Being able to produce components at home allows for a shift to a more on-demand mindset, which is crucial in meeting daily fluctuating needs. It also saves a business money, both reducing the time and cost of shipping and stocking spare and scarce parts. Shifting from mass production in cheap overseas locations to local on-demand assembly centers powered by new metal 3D printing technologies, manufacturers can only produce what they need. DHL data shows that hundreds of millions of spare parts for products as diverse as cars, watches and x-ray machines are stranded around the world at all times. Some of them are infrequently used and may never be needed, posing an expensive burden that creates inefficiency in a company’s supply chain. Case studies estimate that the actual share of excess inventory can sometimes exceed 20%, with inventory being supplied and stored with no guarantee that it will never come off the shelves. Additive manufacturing can help eliminate this risk by switching to an as-needed production model, so that they are only produced on proof of demand.
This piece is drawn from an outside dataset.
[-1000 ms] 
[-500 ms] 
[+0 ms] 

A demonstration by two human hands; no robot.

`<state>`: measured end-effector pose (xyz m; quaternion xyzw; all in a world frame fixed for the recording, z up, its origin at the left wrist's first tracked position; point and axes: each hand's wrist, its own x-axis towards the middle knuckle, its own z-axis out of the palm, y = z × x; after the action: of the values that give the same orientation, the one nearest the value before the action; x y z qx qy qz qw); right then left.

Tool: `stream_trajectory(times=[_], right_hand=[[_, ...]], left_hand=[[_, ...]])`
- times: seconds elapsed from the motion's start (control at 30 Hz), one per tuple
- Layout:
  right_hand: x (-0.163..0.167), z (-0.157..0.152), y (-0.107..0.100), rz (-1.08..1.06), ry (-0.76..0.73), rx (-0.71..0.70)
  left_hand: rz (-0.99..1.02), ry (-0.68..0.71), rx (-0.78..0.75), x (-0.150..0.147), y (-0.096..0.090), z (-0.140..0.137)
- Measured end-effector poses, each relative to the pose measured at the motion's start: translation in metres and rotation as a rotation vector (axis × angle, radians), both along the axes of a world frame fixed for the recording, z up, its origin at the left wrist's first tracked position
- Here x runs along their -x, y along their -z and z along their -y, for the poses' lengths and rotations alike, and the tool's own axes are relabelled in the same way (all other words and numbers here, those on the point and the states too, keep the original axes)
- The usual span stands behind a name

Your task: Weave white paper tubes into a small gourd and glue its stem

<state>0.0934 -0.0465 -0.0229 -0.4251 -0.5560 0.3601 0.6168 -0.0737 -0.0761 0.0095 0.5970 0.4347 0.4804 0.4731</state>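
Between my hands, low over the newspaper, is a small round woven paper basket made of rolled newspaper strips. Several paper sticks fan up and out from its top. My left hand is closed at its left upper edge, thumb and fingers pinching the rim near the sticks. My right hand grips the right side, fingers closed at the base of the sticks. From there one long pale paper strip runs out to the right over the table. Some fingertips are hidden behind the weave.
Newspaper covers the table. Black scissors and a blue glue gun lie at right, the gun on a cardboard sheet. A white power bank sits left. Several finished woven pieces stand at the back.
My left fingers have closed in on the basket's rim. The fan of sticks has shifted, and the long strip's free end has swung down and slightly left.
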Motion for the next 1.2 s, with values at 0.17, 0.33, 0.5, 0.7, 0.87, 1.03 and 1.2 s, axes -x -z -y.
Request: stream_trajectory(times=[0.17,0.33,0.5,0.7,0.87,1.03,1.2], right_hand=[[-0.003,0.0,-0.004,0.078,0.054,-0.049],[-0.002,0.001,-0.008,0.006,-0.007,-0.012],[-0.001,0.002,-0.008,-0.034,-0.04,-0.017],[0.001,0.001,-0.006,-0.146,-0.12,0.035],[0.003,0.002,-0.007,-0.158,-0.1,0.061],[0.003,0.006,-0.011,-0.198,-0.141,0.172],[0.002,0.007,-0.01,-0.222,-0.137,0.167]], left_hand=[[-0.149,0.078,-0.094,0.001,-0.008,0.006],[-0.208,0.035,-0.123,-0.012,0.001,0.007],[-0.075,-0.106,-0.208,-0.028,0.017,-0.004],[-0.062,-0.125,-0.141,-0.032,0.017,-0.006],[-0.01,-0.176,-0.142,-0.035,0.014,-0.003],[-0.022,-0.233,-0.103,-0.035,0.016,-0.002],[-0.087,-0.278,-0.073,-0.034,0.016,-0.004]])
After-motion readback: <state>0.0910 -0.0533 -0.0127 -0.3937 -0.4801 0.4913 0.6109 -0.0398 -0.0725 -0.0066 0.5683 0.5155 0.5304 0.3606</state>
The future of manufacturing is on demand and in real time. For example, 3DEO’s Manufacturing Cloud enables real-time scaling to meet changing needs. Businesses can quickly scale up or scale down in real time based on normal fluctuations, as they retain full control of the additive manufacturing process, allowing them to adapt more efficiently, thereby increasing their competitive advantages in terms of time and cost. cost. Massive supply chain disruptions, such as those caused by the COVID-19 pandemic, correlate directly with price increases. Companies that manufacture components in-house through 3D printing are able to produce items faster and more affordably, reducing those risks and undermining competitors still handcuffed to traditional manufacturing. MIT analysis suggests that 3D printing could reduce total supply chain costs by 50-90% as production shifts from offshore manufacturing-to-stock facilities that require a heavy reliance on freight to facilities of. on-demand manufacturing located closer to the end customer.
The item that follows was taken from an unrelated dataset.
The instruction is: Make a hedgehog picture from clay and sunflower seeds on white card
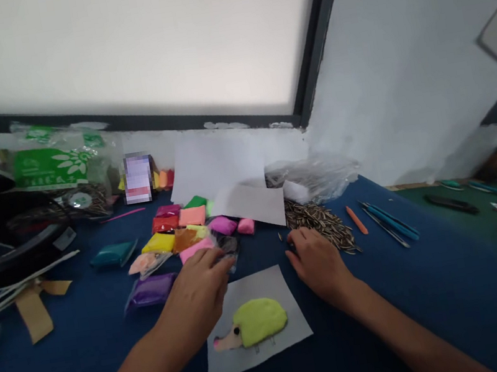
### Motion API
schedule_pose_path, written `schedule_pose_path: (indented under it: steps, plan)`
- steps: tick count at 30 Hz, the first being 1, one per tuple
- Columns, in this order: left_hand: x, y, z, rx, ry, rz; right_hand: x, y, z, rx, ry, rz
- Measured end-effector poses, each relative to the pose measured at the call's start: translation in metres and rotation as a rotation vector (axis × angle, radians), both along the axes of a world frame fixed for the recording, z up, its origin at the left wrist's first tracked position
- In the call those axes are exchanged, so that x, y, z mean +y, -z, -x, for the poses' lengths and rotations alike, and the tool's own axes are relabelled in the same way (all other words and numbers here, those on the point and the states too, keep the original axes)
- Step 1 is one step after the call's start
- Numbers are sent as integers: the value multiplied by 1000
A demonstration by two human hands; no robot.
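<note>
My left hand (201, 286) hovers by the upper left of a white paper sheet (297, 320), close to a pink clay packet (195, 249) and a dark packet (228, 246). Its fingers are loosely bent and apart, with nothing visible in them. On the sheet is a hedgehog picture (261, 320) with a yellow-green clay body, a beige snout, a pink nose and a black eye. My right hand (316, 261) rests at the near left edge of a heap of striped sunflower seeds (325, 224). Its fingers are curled; whatever lies under the fingertips is hidden.
Purple (149, 291), yellow (158, 243) and teal clay packets (114, 254) lie left. An orange tool (356, 220) and blue tweezers (390, 220) lie right. Behind are a blank paper (219, 162), a clear plastic bag (322, 174) and a green seed bag (52, 167).
</note>
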State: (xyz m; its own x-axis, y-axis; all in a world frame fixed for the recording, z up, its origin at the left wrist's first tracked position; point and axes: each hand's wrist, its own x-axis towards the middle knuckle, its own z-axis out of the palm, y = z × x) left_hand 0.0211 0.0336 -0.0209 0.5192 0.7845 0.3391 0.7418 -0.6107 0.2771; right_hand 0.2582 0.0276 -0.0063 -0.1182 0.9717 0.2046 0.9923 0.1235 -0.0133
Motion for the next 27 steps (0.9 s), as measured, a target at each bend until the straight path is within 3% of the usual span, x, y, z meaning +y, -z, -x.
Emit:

Additive manufacturing solutions represent a new type of industrial revolution at a time when the weaknesses of the supply chain are imposed directly on the operation of the company. Vast savings in the form of time and money are rewarded for those who wish to switch to a 3D printing methodology. New efficiencies in the supply chain can be unlocked, minimizing risk factors like COVID-19.


About the Author: Matt Sand received three bachelor’s degrees from Tulane University in computer science, mathematics and political science. After graduating, he joined the US Air Force as a communications officer. While stationed at Edwards Air Force Base in California, Matt led a team of 23 and was responsible for all basic IT services. Matt then received his MBA from UCLA Anderson with a major in Entrepreneurship. Shortly after graduating, he co-authored a book, The Agile Startup, with an entrepreneurship professor. The book was published by Wiley & Sons in 2013. Since obtaining his MBA, Matt has played various roles in the entrepreneurial ecosystem. He has founded or co-founded several startups, invested in start-ups in two venture capital funds based in Southern California, taught entrepreneurship courses at UCLA and LMU and consulted dozens of innovative companies from all sizes.